Assignment
From the entries below, tally the lines with "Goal" in them and reply with that figure only.

Given records
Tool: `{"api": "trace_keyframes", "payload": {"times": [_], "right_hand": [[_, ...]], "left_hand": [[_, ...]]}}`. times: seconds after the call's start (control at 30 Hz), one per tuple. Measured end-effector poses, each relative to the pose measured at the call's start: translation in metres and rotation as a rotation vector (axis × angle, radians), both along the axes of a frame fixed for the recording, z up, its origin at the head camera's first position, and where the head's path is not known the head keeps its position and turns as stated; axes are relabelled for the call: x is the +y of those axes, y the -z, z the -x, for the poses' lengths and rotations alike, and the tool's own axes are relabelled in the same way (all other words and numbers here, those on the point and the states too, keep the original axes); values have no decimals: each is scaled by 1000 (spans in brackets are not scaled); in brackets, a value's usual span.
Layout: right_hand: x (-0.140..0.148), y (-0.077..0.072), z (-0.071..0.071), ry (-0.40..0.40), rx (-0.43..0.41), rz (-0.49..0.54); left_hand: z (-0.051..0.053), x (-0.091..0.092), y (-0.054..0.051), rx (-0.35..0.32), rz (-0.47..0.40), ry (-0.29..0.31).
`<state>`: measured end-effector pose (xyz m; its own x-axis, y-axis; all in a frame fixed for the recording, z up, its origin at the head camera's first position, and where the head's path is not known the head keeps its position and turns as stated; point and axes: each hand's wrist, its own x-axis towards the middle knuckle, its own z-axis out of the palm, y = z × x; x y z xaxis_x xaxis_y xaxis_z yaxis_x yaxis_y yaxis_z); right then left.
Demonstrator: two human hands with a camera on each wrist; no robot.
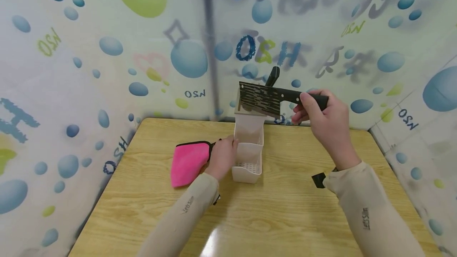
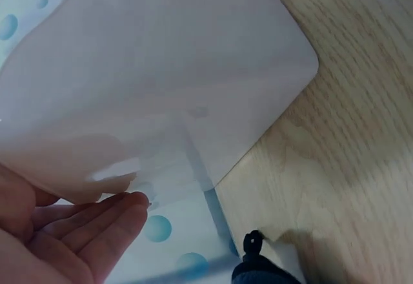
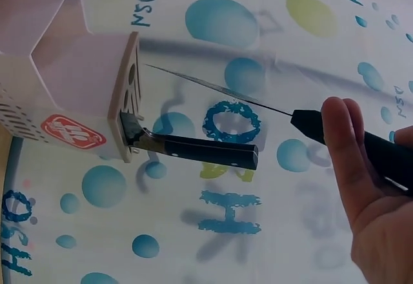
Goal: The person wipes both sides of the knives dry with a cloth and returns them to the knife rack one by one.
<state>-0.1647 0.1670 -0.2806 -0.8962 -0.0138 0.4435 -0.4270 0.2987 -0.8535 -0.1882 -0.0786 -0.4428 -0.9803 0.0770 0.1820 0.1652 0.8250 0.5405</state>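
A cleaver (image 1: 260, 100) with a dark patterned blade and black handle is gripped by my right hand (image 1: 328, 124). Its blade is raised near the slotted top of a white knife holder (image 1: 250, 124). Seen edge-on in the right wrist view, the cleaver (image 3: 308, 124) stands apart from the slots. Another black-handled knife (image 3: 210, 152) sits in one slot of the holder (image 3: 71, 71), its handle sticking out. My left hand (image 1: 223, 157) holds the holder's left side wall. In the left wrist view, the left hand's fingers (image 2: 119, 229) lie at the holder's edge.
A pink cloth (image 1: 189, 162) with black trim lies left of the holder on the wooden table (image 1: 285, 209). The holder has open compartments at its front. Behind the table's far edge hangs a printed curtain (image 1: 160, 58), with more on both sides.
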Motion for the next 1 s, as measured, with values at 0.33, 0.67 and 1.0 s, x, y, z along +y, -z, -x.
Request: {"api": "trace_keyframes", "payload": {"times": [0.33, 0.67, 1.0], "right_hand": [[-10, -18, 15, 86, 54, -75], [-28, -36, 28, 157, 25, -131], [-42, -48, 42, 119, -11, -136]], "left_hand": [[-3, 3, -4, 45, 2, 5], [-5, 5, -6, 17, -2, -16], [-7, 4, -4, -4, 10, -36]]}}
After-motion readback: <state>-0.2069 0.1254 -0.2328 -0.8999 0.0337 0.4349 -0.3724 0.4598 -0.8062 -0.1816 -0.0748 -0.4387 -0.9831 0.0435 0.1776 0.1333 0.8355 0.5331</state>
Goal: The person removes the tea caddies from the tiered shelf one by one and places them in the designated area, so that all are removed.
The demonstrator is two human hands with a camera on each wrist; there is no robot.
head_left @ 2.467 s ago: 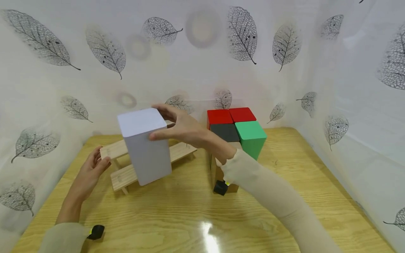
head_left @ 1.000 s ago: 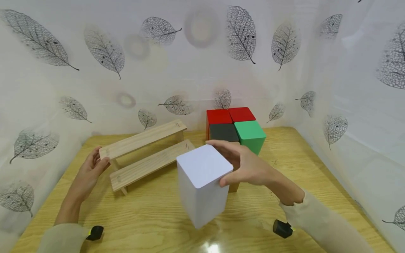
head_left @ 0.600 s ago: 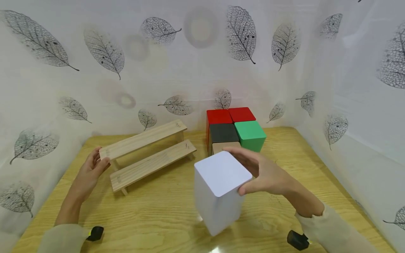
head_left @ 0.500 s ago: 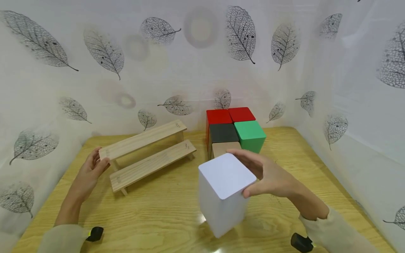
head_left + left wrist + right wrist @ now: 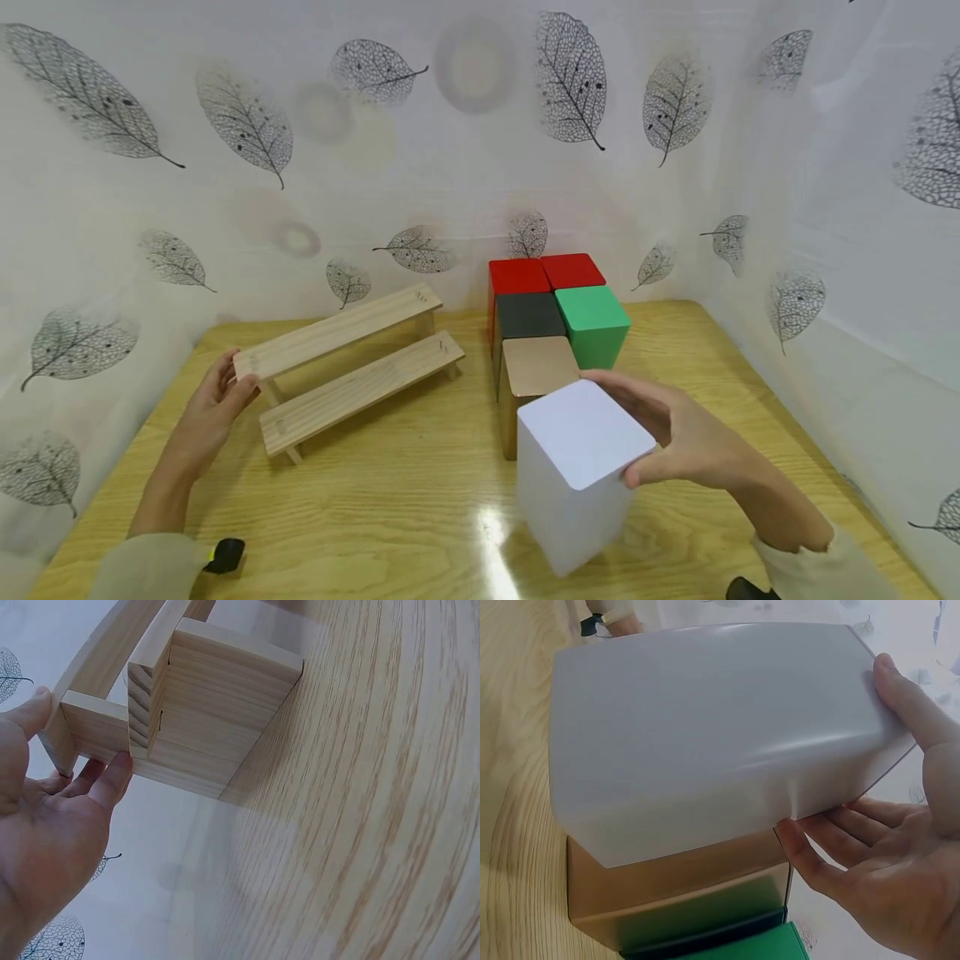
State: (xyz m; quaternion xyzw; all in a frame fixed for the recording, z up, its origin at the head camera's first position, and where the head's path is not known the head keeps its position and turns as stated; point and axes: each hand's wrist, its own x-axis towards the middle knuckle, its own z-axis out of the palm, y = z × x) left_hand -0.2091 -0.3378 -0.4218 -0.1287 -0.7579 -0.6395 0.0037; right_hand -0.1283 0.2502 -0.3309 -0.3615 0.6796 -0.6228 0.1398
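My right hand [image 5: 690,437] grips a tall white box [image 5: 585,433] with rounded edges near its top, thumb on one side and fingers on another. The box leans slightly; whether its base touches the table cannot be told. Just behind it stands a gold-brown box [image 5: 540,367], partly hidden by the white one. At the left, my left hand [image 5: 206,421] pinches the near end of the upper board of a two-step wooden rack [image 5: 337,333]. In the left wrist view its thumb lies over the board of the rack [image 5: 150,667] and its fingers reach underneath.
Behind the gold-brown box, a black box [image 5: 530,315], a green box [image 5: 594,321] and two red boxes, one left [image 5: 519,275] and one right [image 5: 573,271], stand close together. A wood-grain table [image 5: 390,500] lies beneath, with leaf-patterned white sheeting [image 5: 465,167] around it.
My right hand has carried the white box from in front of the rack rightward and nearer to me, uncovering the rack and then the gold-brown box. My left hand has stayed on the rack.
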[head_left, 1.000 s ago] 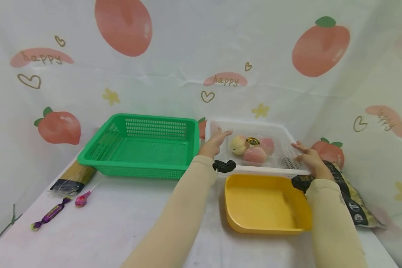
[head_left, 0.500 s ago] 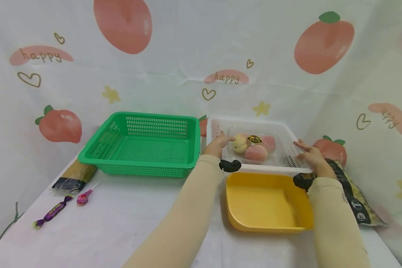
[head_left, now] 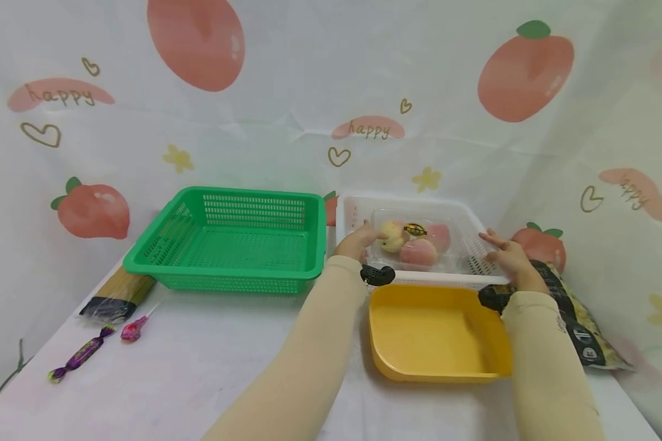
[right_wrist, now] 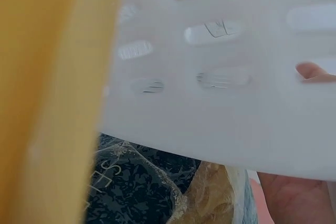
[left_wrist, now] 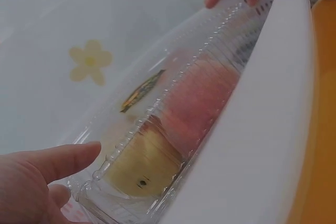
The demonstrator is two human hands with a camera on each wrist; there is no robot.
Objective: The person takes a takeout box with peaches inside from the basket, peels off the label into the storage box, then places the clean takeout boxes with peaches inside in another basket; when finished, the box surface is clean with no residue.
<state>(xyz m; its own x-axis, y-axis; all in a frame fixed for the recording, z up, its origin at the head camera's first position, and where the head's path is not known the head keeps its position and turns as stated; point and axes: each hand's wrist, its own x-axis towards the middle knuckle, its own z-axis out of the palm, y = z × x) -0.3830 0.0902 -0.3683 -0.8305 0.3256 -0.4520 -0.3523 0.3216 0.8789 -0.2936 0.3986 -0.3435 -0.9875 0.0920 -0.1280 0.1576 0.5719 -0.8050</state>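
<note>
A clear lidded plastic box (head_left: 415, 230) with peaches (head_left: 418, 252) inside lies in the white perforated basket (head_left: 430, 277). At the box's left end is my left hand (head_left: 357, 241). In the left wrist view its thumb (left_wrist: 79, 158) extends straight over the box corner, with a fingertip lower down; whether they touch it I cannot tell. My right hand (head_left: 510, 258) holds the basket's right side. The right wrist view shows a fingertip (right_wrist: 311, 71) through a slot and more of that hand below the rim.
A yellow basin (head_left: 438, 343) stands in front of the white basket. To the left is a green basket (head_left: 226, 271). A noodle pack (head_left: 116, 297), a lollipop (head_left: 133, 329) and a purple candy (head_left: 83, 355) lie at far left. A black-and-yellow bag (head_left: 587, 340) is at right.
My left hand has moved right, from over the white basket's left side to the left end of the clear box. My right hand stays at the basket's right side.
</note>
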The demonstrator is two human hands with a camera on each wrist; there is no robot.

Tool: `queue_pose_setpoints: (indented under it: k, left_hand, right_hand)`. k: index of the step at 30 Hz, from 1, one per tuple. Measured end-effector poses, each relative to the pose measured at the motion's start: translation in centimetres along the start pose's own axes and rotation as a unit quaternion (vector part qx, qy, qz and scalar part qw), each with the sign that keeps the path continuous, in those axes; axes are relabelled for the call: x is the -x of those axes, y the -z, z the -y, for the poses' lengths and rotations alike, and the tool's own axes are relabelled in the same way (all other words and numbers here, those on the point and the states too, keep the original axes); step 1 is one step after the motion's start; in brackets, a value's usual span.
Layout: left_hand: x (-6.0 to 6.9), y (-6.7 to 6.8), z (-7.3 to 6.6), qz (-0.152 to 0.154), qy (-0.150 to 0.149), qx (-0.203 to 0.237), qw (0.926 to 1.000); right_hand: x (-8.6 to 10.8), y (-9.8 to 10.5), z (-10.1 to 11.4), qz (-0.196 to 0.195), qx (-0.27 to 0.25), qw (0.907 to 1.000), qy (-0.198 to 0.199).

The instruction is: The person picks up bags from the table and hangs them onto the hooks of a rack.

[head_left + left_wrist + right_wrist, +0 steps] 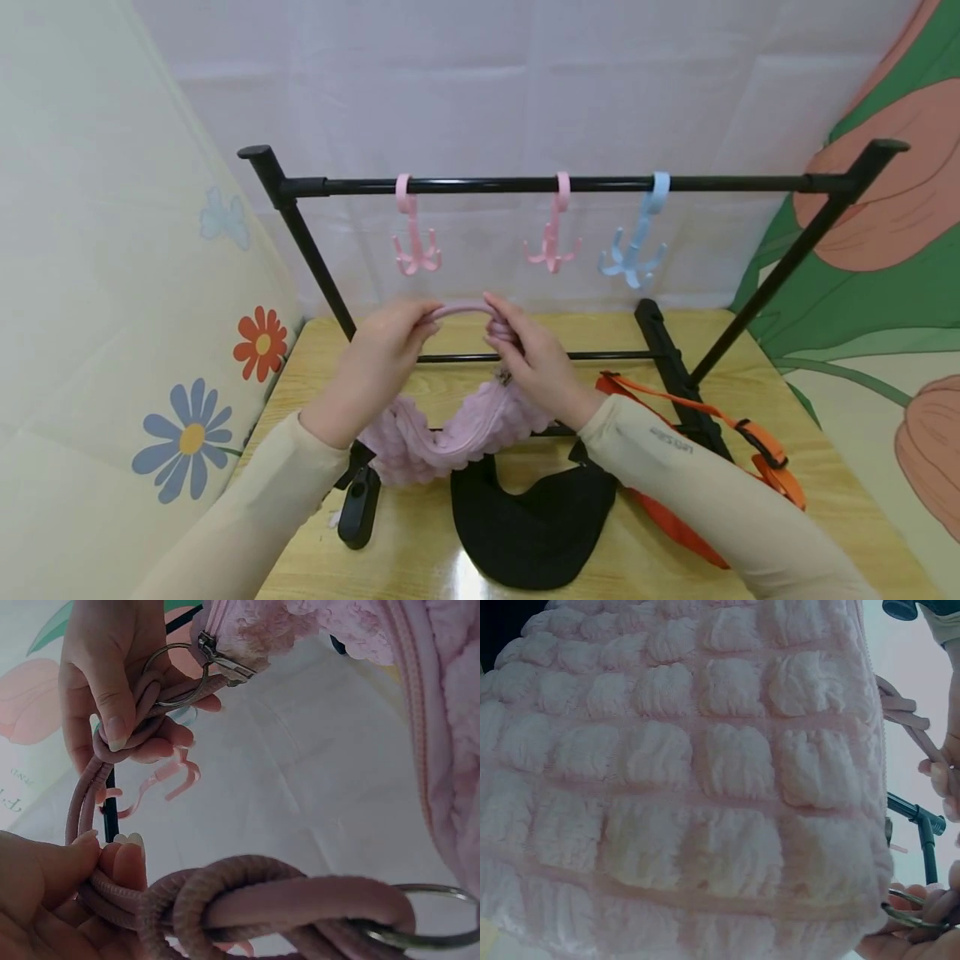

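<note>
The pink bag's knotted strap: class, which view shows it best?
The left wrist view: the strap shows its knots close up. The head view shows it smaller, partly hidden; the right wrist view, only pieces near one edge.

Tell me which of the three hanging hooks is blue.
In the head view, the rightmost hook; the left hook and middle hook are pink.

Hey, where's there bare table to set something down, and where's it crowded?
Bare wood shows on the table behind the rack's rear bar, up to the white backdrop, and at the near edge between the left sleeve and the black cloth. It's crowded at right, where the orange strap crosses the rack's foot. Mid-table, the pink bag hides some wood.
</note>
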State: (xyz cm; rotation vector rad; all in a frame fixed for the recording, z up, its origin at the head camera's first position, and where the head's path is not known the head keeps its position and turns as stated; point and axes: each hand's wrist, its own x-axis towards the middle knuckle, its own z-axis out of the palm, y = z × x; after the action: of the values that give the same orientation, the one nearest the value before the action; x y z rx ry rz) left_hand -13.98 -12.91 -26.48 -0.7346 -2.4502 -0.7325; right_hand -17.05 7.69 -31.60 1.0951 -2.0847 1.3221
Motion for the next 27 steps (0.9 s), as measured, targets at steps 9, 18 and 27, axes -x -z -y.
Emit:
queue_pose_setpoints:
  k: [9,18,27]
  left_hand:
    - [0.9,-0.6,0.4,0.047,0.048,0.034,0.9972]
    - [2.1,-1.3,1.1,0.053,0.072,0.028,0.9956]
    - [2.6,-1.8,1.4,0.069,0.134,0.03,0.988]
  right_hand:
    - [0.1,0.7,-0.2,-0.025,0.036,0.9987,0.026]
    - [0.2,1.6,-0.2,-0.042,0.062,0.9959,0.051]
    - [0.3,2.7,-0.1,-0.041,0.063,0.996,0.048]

Answer to this task
2